Identifying strategies and combinations of misuse

Falsifying evidence and manipulating human likenesses underlie the most prevalent tactics in real-world cases of misuse. In the time period we analyzed, most cases of generative AI misuse were deployed in efforts to influence public opinion, enable scams or fraudulent activities, or to generate profit.

By observing how bad actors combine their generative AI misuse tactics in pursuit of their various goals, we identified specific combinations of misuse and labeled these combinations as strategies.

Diagram of how the goals of bad actors (left) map onto their strategies of misuse (right).

Emerging forms of generative AI misuse, which aren’t overtly malicious, still raise ethical concerns.
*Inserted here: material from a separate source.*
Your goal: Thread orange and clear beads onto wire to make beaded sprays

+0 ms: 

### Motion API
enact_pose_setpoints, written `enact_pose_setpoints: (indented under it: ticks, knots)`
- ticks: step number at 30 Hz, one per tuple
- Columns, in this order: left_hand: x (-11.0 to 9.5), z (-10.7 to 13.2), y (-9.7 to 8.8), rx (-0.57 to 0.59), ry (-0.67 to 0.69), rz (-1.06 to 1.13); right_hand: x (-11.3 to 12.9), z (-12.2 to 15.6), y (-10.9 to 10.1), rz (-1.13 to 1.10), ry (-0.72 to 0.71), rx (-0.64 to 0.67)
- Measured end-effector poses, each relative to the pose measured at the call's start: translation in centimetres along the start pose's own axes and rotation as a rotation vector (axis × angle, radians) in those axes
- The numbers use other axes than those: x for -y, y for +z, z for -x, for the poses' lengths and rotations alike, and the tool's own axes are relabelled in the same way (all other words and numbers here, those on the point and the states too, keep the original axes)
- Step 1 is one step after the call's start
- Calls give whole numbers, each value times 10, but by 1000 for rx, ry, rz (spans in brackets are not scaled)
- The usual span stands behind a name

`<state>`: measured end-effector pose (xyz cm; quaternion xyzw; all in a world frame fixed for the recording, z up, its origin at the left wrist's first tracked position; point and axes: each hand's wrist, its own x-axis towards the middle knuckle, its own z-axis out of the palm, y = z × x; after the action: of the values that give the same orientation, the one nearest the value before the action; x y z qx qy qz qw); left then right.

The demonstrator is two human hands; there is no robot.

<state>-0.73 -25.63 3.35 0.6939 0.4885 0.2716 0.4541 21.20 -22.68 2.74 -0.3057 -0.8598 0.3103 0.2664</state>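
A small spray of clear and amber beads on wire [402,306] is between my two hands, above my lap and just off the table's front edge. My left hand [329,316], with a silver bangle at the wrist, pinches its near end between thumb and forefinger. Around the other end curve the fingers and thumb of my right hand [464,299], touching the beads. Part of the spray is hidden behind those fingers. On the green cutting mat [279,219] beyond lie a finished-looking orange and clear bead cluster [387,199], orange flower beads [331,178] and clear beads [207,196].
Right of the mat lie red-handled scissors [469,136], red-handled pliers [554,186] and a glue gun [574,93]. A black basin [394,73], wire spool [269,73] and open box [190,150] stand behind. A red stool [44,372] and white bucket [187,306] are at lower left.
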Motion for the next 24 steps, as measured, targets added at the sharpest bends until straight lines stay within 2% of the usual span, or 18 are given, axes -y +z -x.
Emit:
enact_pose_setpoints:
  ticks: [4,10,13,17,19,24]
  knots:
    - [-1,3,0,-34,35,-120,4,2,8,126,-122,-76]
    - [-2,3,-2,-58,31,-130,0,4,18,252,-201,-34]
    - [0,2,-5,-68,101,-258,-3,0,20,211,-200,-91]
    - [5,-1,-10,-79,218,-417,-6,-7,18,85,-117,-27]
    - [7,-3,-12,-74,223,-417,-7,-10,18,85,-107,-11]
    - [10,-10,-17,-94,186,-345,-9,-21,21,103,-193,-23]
For example, new forms of political outreach are blurring the lines between authenticity and deception, such as government officials suddenly speaking a variety of voter-friendly languages without transparent disclosure that they’re using generative AI, and activists using the AI-generated voices of deceased victims to plead for gun reform.

While the study provides novel insights on emerging forms of misuse, it’s worth noting that this dataset is a limited sample of media reports. Media reports may prioritize sensational incidents, which in turn may skew the dataset towards particular types of misuse. Detecting or reporting cases of misuse may also be more challenging for those involved because generative AI systems are so novel. The dataset also doesn’t make a direct comparison between misuse of generative AI systems and traditional content creation and manipulation tactics, such as image editing or setting up ‘content farms’ to create large amounts of text, video, gifs, images and more. So far, anecdotal evidence suggests that traditional content manipulation tactics remain more prevalent.

Staying ahead of potential misuses

Our paper highlights opportunities to design initiatives that protect the public, such as advancing broad generative AI literacy campaigns, developing better interventions to protect the public from bad actors, or forewarning people and equipping them to spot and refute the manipulative strategies used in generative AI misuse.

This research helps our teams better safeguard our products by informing our development of safety initiatives. On YouTube, we now require creators to share when their work is meaningfully altered or synthetically generated, and seems realistic. Similarly, we updated our election advertising policies to require advertisers to disclose when their election ads include material that has been digitally altered or generated.

As we continue to expand our understanding of malicious uses of generative AI and make further technical advancements, we know it’s more important than ever to make sure our work isn’t happening in a silo. We recently joined the Content for Coalition Provenance and Authenticity (C2PA) as a steering committee member to help develop the technical standard and drive adoption of Content Credentials, which are tamper-resistant metadata that shows how content was made and edited over time.

In parallel, we’re also conducting research that advances existing red-teaming efforts, including improving best practices for testing the safety of large language models (LLMs), and developing pioneering tools to make AI-generated content easier to identify, such as SynthID, which is being integrated into a growing range of products.

In recent years, Jigsaw has conducted research with misinformation creators to understand the tools and tactics they use, developed prebunking videos to forewarn people of attempts to manipulate them, and shown that prebunking campaigns can improve misinformation resilience at scale. This work forms part of Jigsaw’s broader portfolio of information interventions to help people protect themselves online.

By proactively addressing potential misuses, we can foster responsible and ethical use of generative AI, while minimizing its risks. We hope these insights on the most common misuse tactics and strategies will help researchers, policymakers, industry trust and safety teams build safer, more responsible technologies and develop better measures to combat misuse.